A voz institucional do Tribunal Superior Eleitoral, do ministro Luís Roberto Barroso, levou Bolsonaro a confessar que não tem provas de fraude nas eleições. Estimula o STF a falar. Fux, além do inusitado falar, o fez em duas línguas. Em duas vozes distintas. Uma voz verbalizou uma melodia "dolce":

a defesa da democracia liberal clássica. Cantou a independência dos poderes, a necessidade de instituições sólidas, do diálogo, da valorização da mídia. Reconheceu a importância da voz das ruas. Tabu e medo para muitos. Finaliza com a necessidade hoje do Brasil, guia da interpretação constitucional: vacina, emprego, comida na mesa.

A outra voz foi o que se chama na música clássica de "bocca chiusa". Cantar com boca fechada. Falou sem dizer. A melodia emitida deixa de ser "dolce". É tempestuosa. Dirigiu-se claramente a Bolsonaro "con fuoco", com fogo, vivo e agressivo.

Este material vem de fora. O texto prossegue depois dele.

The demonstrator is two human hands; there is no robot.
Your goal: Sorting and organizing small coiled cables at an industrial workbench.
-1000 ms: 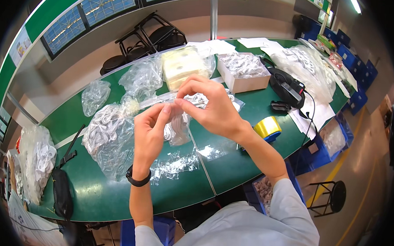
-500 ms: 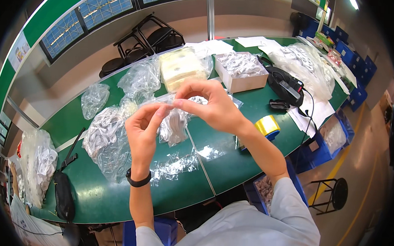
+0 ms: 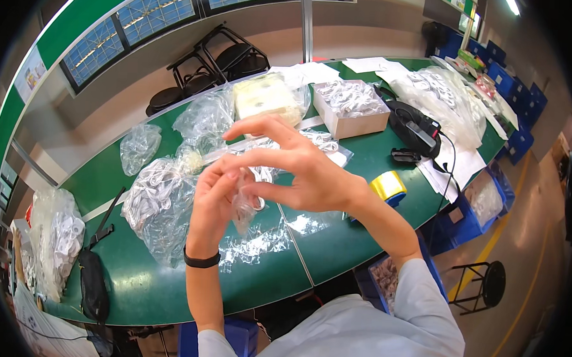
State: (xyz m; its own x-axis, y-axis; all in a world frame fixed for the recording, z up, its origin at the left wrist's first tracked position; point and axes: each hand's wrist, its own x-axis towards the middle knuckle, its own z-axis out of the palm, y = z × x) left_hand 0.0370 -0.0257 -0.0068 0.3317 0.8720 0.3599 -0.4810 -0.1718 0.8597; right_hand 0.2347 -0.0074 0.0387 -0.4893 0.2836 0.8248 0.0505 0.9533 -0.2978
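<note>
My left hand [image 3: 209, 204], with a black band at the wrist, is closed on a small clear plastic bag [image 3: 243, 216] that hangs beside its fingers. Whether anything is inside the bag, I cannot make out. My right hand [image 3: 302, 169] is just right of it, its fingers and thumb spread apart around the bag's upper side. White coiled cables [image 3: 326, 141] lie on the table behind my hands. To the left, a large clear bag of white cables [image 3: 151, 192] rests on the green table [image 3: 147, 294].
A cardboard box of white cables [image 3: 358, 125] stands beyond my right hand, near a black pouch [image 3: 412, 130] and a yellow tape roll [image 3: 388, 185]. Yellowish stacked sheets [image 3: 264, 98] lie at the back. Clear plastic pieces [image 3: 258, 241] lie in front. A blue bin [image 3: 453, 230] stands at right.
My hands were pinching together at the top of a clear bag. My right hand has opened and spread its fingers; the bag now hangs lower beside my left hand.
</note>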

As palavras ditas revelam. O Supremo não aceita impunidade. Não aceita o sorrateiramente agir. Nem o veladamente. Não aceitará ataques. Não admitirá atos que corroem a democracia. O Supremo será plenamente vigilante. Falar será o começo do agir?

Não é preciso citar Bolsonaro para falar com Bolsonaro.